1) Le bilan paiement de dividendes à l’État - augmentation de capital par l’État reste toujours largement positif. Le nucléaire est la vache à lait de l’État, malgré les augmentations de capital récentes.

2) Le bilan carbone de nos centrales nucléaires (y compris construction, démantèlement, extraction des minerais, etc) est connu : En France il est autour de 8gCO2/kWh.

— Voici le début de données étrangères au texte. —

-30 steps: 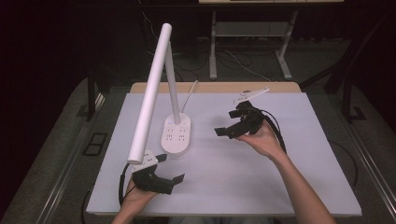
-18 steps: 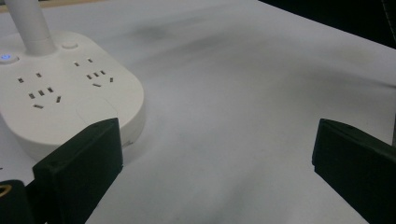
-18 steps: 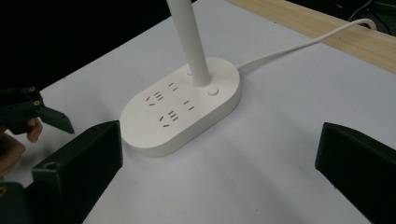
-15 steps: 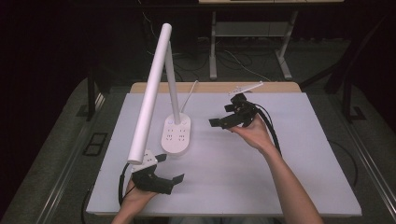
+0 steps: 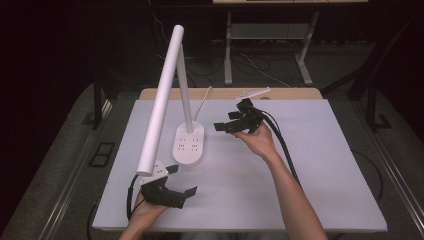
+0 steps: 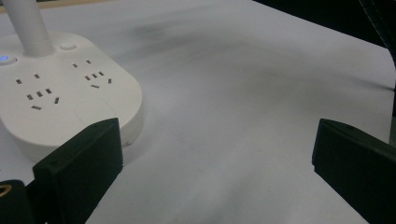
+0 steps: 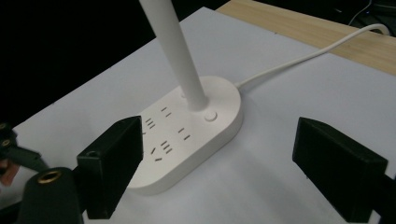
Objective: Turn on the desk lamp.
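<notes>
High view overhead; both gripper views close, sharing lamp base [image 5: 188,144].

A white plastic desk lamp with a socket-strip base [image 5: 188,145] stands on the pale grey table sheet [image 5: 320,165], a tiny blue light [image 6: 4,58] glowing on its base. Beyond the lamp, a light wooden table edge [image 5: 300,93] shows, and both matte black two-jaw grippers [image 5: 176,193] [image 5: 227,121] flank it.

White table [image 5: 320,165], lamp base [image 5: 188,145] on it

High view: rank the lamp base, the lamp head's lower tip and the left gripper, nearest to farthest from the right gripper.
From the right gripper:
1. Lamp base, just to its left.
2. Lamp head's lower tip, farther left and nearer the person.
3. Left gripper, at the near table edge.
</notes>
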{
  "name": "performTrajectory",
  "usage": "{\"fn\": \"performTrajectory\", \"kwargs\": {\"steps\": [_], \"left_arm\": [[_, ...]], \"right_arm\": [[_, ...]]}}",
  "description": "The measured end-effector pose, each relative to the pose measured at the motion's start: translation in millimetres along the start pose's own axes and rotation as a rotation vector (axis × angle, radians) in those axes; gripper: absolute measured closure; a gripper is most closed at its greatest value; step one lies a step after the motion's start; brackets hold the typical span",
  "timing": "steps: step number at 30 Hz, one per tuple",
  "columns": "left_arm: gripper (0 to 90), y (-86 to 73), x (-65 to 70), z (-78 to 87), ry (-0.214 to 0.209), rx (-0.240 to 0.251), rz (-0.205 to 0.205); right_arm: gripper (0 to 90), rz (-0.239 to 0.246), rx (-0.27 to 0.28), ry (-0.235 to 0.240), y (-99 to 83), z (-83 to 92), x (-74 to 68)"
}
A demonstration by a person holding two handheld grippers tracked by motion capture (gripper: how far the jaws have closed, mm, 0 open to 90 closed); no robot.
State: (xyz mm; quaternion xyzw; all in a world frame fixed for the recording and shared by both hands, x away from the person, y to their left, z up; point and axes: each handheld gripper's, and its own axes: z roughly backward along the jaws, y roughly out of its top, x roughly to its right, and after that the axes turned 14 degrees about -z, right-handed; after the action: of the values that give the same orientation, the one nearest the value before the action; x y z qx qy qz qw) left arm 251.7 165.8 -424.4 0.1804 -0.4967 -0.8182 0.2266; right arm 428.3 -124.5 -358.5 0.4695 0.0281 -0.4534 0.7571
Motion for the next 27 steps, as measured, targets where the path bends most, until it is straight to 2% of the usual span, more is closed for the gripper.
{"fn": "performTrajectory", "kwargs": {"steps": [3,6,10,27], "left_arm": [[0.8,0.1,0.0,0.3,0.001,0.000,0.002],[0.9,0.0,0.2,0.3,0.002,0.006,0.006],[0.9,-0.1,-0.2,0.2,0.001,0.005,0.006],[0.9,-0.2,0.0,1.1,-0.004,0.008,0.007]], "right_arm": [[23.3,-0.014,0.008,-0.020,0.9,-7.0,-0.7],[29.9,-0.032,0.010,-0.019,2.1,-13.5,-0.2],[36.7,-0.030,-0.001,-0.021,4.3,-20.6,-0.7],[61.5,-0.095,-0.038,0.043,9.2,-55.3,0.3]]}}
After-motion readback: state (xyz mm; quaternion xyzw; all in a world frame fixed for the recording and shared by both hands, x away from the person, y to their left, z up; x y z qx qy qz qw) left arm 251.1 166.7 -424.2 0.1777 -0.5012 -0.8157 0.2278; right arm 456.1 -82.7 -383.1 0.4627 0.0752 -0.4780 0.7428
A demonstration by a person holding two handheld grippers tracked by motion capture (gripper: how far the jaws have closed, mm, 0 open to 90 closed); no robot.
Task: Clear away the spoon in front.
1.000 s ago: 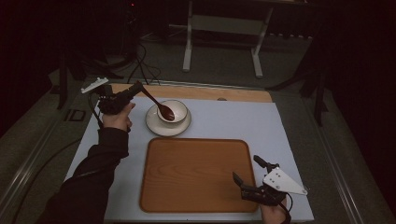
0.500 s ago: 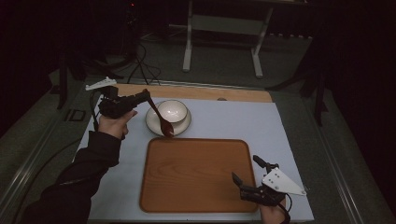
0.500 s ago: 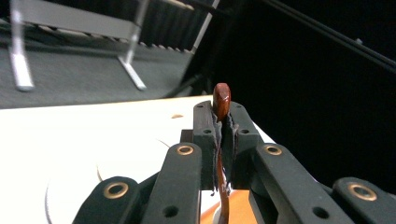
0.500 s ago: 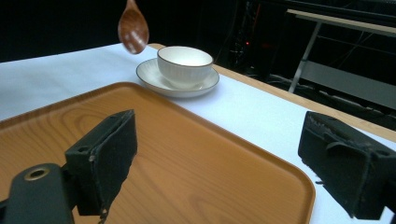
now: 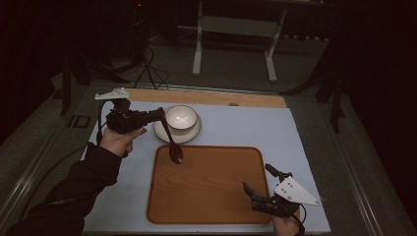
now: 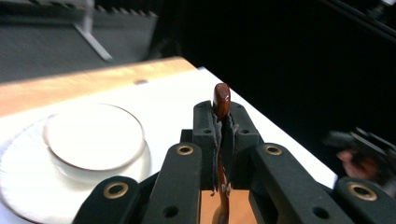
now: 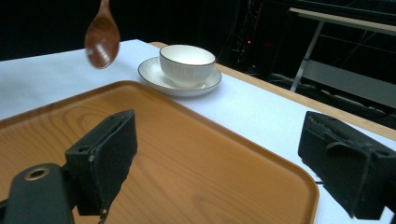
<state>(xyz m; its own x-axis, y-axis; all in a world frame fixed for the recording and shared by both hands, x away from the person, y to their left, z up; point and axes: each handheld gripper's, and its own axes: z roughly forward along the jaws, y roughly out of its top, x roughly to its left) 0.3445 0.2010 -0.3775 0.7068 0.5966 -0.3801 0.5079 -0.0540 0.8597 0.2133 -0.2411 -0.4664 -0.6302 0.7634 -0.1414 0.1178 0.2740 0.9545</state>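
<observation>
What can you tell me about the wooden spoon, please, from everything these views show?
The wooden spoon is dark reddish-brown and glossy, with a slim handle and an oval bowl. It hangs bowl-down in the air, handle slanting up to the left gripper, whose fingers are shut on the handle, its tip poking out above them. Its bowl is over the far left edge of the wooden tray, clear of it, beside the white bowl on its saucer. Nothing else touches it.

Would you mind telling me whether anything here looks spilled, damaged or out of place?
Nothing stands out. The bowl sits upright on its saucer, the wooden tray lies flat, and the left claw holds the wooden spoon above the tray's corner.
</observation>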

C'est à peu près équivalent à celui de l'éolien seul, et 6 fois plus faible que le moins polluant des panneaux photovoltaïques.

Par ailleurs, un moyen de production intermittent ne vient jamais seul. Il vient accompagné de la centrale de back-up, qui produit lorsqu'il n'y a pas de vent ou pas de soleil. Et ces centrales de back-up sont généralement au gaz, qui pollue énormément.

Au final, sauf à disposer d'énormément d'hydro-électricité, baisser la part du nucléaire au profit des ENR, c'est augmenter massivement les émissions de CO2.

3) Je trouve toujours amusant que certains se fassent énormément de soucis pour les déchets nucléaires, pour lesquels la filière de traitement est bien gérée et bien financée, alors que d'autres catégories de déchets dangereux (mercurés, amiantés...) peuvent pourrir dans la nature (dans une ancienne mine de sel en Alsace où l'eau de la nappe s'infiltre) sans que nos écolos antinucléaires s'en émeuvent.

Et si si, placer ces déchets à 500 m de profondeur sous une couche géologique qui garantit leur confinement, c'est une solution.
a écrit le 06/09/2018 à 19:35 :
Mais bien sûr. Continuons à écouter les écolos, et demain la France sera sur le bord de la route de la compétitivité mondiale.
a écrit le 06/09/2018 à 19:17 :
Pas étonnant qu'avec ce programme il ne soit pas entré au gouvernement.

Même si ce plan était réaliste (ce qui n'est pas impossible), c'est totalement à rebours de la politique macronienne qui prévoit au contraire 6 centrales de plus et des arrêts à la Saint Glinglin.